On 3/11/26 02:12, Chen Ridong wrote:


On 2026/3/2 20:37, Natalie Vock wrote:
Callers can use this feedback to be more aggressive in making space for
allocations of a cgroup if they know it is protected.

These are counterparts to memcg's mem_cgroup_below_{min,low}.

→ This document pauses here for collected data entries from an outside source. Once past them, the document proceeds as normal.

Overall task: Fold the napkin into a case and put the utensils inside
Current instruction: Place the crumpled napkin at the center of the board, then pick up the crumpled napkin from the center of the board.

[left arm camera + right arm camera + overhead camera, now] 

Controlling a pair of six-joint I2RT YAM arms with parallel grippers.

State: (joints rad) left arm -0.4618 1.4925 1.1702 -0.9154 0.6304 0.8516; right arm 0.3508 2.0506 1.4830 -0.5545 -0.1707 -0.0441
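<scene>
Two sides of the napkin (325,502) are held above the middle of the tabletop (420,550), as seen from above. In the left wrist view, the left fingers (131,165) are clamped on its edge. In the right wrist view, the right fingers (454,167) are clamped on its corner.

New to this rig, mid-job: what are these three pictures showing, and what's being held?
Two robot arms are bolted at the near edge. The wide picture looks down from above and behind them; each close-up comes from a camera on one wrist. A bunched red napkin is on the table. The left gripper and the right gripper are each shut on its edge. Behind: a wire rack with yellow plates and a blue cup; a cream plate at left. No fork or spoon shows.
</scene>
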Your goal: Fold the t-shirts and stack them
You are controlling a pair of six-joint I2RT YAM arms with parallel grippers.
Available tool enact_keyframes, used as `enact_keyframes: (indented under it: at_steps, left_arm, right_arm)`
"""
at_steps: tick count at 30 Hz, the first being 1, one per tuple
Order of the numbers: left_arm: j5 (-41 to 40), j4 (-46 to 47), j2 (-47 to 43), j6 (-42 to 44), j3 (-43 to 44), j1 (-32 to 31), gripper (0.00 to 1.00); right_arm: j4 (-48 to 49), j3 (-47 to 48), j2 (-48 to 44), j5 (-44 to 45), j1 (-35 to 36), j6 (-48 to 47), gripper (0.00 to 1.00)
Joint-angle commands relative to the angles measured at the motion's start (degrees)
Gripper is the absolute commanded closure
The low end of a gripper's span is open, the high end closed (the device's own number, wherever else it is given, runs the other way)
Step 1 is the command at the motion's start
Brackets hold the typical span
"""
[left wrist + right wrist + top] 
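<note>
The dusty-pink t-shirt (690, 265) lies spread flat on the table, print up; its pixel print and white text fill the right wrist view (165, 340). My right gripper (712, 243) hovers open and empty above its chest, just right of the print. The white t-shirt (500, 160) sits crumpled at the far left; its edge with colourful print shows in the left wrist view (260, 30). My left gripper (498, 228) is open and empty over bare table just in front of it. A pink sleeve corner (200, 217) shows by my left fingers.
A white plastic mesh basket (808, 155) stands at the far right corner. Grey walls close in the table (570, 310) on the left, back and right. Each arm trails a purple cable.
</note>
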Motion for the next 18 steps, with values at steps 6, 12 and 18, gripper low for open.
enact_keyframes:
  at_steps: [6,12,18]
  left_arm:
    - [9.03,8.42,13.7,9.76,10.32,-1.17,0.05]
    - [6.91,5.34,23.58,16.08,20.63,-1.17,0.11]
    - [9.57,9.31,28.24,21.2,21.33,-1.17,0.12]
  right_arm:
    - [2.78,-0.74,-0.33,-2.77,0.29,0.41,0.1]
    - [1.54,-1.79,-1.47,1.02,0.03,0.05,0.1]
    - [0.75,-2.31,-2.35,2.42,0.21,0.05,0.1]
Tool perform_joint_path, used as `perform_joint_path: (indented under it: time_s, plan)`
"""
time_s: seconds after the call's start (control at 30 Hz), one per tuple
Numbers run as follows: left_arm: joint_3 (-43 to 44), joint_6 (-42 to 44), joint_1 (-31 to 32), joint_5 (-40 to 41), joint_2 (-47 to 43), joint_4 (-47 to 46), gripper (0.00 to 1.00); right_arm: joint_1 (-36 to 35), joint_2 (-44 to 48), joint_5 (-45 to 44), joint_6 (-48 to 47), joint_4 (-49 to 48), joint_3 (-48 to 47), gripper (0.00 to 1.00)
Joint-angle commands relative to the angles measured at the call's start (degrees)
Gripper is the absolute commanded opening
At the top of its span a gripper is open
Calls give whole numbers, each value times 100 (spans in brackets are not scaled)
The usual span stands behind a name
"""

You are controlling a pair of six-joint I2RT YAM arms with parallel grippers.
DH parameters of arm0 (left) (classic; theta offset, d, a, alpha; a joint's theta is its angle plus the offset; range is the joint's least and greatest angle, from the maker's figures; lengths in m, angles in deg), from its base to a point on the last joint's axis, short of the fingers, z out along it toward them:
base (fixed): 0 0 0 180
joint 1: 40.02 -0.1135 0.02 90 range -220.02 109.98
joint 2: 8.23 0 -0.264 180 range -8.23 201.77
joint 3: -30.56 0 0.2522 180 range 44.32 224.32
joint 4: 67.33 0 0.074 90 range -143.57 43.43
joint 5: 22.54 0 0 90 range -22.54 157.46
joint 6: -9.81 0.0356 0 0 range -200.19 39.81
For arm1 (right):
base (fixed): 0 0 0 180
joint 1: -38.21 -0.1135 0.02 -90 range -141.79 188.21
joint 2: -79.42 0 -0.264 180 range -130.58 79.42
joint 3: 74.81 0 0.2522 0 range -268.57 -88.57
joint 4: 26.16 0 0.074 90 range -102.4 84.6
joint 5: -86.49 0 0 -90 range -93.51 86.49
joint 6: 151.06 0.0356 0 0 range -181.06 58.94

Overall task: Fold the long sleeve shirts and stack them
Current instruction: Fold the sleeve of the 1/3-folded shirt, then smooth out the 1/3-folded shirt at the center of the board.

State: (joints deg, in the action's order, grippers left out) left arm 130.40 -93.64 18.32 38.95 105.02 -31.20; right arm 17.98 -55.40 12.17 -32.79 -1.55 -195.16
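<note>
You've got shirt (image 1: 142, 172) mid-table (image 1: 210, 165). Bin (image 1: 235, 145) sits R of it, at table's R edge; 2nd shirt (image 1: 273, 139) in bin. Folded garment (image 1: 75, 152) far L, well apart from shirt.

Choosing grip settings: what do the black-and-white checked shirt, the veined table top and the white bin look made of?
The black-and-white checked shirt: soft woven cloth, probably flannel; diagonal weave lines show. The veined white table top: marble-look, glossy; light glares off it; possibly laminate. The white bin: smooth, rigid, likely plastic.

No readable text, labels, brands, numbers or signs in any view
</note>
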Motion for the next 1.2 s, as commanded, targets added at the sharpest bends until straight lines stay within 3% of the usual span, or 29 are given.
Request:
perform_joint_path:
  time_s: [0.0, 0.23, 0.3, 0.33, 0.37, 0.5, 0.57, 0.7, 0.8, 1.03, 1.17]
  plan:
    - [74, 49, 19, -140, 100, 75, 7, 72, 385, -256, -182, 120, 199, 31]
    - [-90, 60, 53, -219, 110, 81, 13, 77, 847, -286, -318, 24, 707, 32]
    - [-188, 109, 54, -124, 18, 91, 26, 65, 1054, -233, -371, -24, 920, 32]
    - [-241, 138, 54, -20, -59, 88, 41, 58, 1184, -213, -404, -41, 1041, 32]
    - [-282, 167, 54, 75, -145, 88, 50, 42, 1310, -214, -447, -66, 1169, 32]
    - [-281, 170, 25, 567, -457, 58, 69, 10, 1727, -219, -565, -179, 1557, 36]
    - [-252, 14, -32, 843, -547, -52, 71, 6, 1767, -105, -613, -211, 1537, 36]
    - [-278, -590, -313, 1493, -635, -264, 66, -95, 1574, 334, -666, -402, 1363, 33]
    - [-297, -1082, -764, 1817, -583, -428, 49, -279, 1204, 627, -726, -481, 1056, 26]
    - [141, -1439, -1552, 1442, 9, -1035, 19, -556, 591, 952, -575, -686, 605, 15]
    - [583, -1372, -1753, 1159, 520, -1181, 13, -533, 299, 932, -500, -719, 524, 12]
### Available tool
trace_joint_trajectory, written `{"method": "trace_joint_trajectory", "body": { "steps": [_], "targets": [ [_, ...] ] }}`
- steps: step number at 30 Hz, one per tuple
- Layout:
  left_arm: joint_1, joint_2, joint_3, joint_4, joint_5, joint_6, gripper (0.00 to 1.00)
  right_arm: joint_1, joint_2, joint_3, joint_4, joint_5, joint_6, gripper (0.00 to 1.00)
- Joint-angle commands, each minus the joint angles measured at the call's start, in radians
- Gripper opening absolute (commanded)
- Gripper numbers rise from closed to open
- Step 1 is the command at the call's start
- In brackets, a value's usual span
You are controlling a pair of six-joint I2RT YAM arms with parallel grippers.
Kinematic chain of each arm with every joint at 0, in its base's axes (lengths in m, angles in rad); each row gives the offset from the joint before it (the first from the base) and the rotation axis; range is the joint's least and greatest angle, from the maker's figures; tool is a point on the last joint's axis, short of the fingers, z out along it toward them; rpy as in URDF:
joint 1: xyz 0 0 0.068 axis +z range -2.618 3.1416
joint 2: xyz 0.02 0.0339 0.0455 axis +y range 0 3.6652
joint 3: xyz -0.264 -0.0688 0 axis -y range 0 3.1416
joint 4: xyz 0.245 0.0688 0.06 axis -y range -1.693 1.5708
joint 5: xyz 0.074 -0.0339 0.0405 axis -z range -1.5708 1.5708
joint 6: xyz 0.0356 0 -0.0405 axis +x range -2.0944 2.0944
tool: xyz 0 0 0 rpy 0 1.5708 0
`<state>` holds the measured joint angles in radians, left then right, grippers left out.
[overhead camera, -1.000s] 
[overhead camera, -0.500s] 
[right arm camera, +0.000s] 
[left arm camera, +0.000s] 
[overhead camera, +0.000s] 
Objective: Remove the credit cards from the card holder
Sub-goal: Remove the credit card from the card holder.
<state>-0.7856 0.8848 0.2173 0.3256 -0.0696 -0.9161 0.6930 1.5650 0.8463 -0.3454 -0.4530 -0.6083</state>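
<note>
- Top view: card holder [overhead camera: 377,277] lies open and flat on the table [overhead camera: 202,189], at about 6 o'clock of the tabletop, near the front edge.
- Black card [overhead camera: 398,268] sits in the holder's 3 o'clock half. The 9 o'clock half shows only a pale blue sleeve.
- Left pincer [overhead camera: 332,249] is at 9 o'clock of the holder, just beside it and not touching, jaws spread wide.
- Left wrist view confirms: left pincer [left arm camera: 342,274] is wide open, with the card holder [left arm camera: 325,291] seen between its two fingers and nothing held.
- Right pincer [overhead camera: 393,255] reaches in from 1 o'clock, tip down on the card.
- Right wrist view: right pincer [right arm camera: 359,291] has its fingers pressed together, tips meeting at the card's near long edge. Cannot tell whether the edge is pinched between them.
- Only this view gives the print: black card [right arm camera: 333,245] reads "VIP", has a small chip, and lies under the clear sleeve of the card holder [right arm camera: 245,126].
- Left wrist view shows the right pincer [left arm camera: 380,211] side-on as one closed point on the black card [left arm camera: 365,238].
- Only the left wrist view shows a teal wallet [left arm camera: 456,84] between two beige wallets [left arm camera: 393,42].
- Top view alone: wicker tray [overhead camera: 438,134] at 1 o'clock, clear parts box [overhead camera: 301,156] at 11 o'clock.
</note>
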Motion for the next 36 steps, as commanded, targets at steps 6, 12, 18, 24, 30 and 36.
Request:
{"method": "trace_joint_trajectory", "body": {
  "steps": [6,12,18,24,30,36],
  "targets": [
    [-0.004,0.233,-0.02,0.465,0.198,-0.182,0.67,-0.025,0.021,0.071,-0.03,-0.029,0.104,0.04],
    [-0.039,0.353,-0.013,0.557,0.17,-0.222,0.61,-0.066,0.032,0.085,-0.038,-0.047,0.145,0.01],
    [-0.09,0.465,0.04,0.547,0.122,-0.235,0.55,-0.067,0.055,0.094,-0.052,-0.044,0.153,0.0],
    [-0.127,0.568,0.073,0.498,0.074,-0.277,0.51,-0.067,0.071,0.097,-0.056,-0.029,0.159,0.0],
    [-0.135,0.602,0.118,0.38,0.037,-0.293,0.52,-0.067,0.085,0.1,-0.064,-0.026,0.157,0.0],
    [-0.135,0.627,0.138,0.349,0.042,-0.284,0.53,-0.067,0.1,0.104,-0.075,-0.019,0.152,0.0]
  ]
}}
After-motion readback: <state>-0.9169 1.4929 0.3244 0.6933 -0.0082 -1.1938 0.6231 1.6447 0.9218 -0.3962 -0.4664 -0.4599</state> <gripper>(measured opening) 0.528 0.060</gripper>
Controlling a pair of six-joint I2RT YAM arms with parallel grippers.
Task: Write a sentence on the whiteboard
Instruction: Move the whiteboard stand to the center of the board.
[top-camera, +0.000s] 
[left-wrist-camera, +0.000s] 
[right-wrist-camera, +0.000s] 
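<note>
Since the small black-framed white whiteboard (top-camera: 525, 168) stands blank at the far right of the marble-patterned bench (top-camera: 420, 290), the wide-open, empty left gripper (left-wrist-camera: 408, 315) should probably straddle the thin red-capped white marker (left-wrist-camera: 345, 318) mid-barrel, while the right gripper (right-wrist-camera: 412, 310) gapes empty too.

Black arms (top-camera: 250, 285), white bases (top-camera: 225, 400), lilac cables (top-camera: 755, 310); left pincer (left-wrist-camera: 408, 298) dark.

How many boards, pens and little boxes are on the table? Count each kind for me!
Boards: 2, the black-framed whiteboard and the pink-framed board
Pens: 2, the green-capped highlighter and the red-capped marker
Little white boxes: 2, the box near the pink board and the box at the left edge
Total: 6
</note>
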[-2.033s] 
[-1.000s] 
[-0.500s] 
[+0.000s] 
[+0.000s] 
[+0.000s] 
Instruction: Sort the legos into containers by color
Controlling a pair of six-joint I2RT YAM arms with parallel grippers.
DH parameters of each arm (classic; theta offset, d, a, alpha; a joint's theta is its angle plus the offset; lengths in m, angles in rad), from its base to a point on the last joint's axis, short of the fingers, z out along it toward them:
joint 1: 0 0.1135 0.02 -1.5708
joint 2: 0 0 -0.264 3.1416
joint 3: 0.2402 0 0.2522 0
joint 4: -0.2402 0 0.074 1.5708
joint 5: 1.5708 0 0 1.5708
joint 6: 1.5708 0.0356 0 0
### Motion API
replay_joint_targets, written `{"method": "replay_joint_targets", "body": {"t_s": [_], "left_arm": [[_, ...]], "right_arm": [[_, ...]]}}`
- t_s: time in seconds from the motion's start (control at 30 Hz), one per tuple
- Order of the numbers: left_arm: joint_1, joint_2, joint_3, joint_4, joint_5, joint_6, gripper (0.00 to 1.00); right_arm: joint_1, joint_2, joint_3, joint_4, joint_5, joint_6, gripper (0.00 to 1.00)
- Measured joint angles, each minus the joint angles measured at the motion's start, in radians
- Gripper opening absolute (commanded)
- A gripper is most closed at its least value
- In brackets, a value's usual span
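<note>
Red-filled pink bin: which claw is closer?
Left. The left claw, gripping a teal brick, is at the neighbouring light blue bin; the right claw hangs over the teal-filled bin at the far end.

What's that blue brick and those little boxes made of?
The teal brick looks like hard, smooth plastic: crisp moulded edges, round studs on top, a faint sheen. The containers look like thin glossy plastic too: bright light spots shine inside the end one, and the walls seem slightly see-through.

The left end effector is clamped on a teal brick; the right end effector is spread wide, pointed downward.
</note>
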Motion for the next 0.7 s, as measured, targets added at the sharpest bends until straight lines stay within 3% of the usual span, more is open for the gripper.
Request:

Signed-off-by: Natalie Vock <[email protected]>
---
  include/linux/cgroup_dmem.h | 16 ++++++++++++
  kernel/cgroup/dmem.c        | 62 +++++++++++++++++++++++++++++++++++++++++++++
  2 files changed, 78 insertions(+)

diff --git a/include/linux/cgroup_dmem.h b/include/linux/cgroup_dmem.h
index dd4869f1d736e..1a88cd0c9eb00 100644
--- a/include/linux/cgroup_dmem.h
+++ b/include/linux/cgroup_dmem.h
@@ -24,6 +24,10 @@ void dmem_cgroup_uncharge(struct dmem_cgroup_pool_state 
*pool, u64 size);
  bool dmem_cgroup_state_evict_valuable(struct dmem_cgroup_pool_state 
*limit_pool,
                                      struct dmem_cgroup_pool_state *test_pool,
                                      bool ignore_low, bool *ret_hit_low);
+bool dmem_cgroup_below_min(struct dmem_cgroup_pool_state *root,
+                          struct dmem_cgroup_pool_state *test);
+bool dmem_cgroup_below_low(struct dmem_cgroup_pool_state *root,
+                          struct dmem_cgroup_pool_state *test);
void dmem_cgroup_pool_state_put(struct dmem_cgroup_pool_state *pool);
  #else
@@ -59,6 +63,18 @@ bool dmem_cgroup_state_evict_valuable(struct 
dmem_cgroup_pool_state *limit_pool,
        return true;
  }
+static inline bool dmem_cgroup_below_min(struct dmem_cgroup_pool_state *root,
+                                        struct dmem_cgroup_pool_state *test)
+{
+       return false;
+}
+
+static inline bool dmem_cgroup_below_low(struct dmem_cgroup_pool_state *root,
+                                        struct dmem_cgroup_pool_state *test)
+{
+       return false;
+}
+
  static inline void dmem_cgroup_pool_state_put(struct dmem_cgroup_pool_state 
*pool)
  { }
diff --git a/kernel/cgroup/dmem.c b/kernel/cgroup/dmem.c
index 9d95824dc6fa0..28227405f7cfe 100644
--- a/kernel/cgroup/dmem.c
+++ b/kernel/cgroup/dmem.c
@@ -694,6 +694,68 @@ int dmem_cgroup_try_charge(struct dmem_cgroup_region 
*region, u64 size,
  }
  EXPORT_SYMBOL_GPL(dmem_cgroup_try_charge);
+/**
+ * dmem_cgroup_below_min() - Tests whether current usage is within min limit.
+ *
+ * @root: Root of the subtree to calculate protection for, or NULL to 
calculate global protection.
+ * @test: The pool to test the usage/min limit of.
+ *
+ * Return: true if usage is below min and the cgroup is protected, false 
otherwise.
+ */
+bool dmem_cgroup_below_min(struct dmem_cgroup_pool_state *root,
+                          struct dmem_cgroup_pool_state *test)
+{
+       if (root == test || !pool_parent(test))
+               return false;
+
+       if (!root) {
+               for (root = test; pool_parent(root); root = pool_parent(root))
+                       {}
+       }

It seems we don't have find the global protection(root), since the root's
protection can not be set. If !root, we can return false directly, right?

Or do I miss anything?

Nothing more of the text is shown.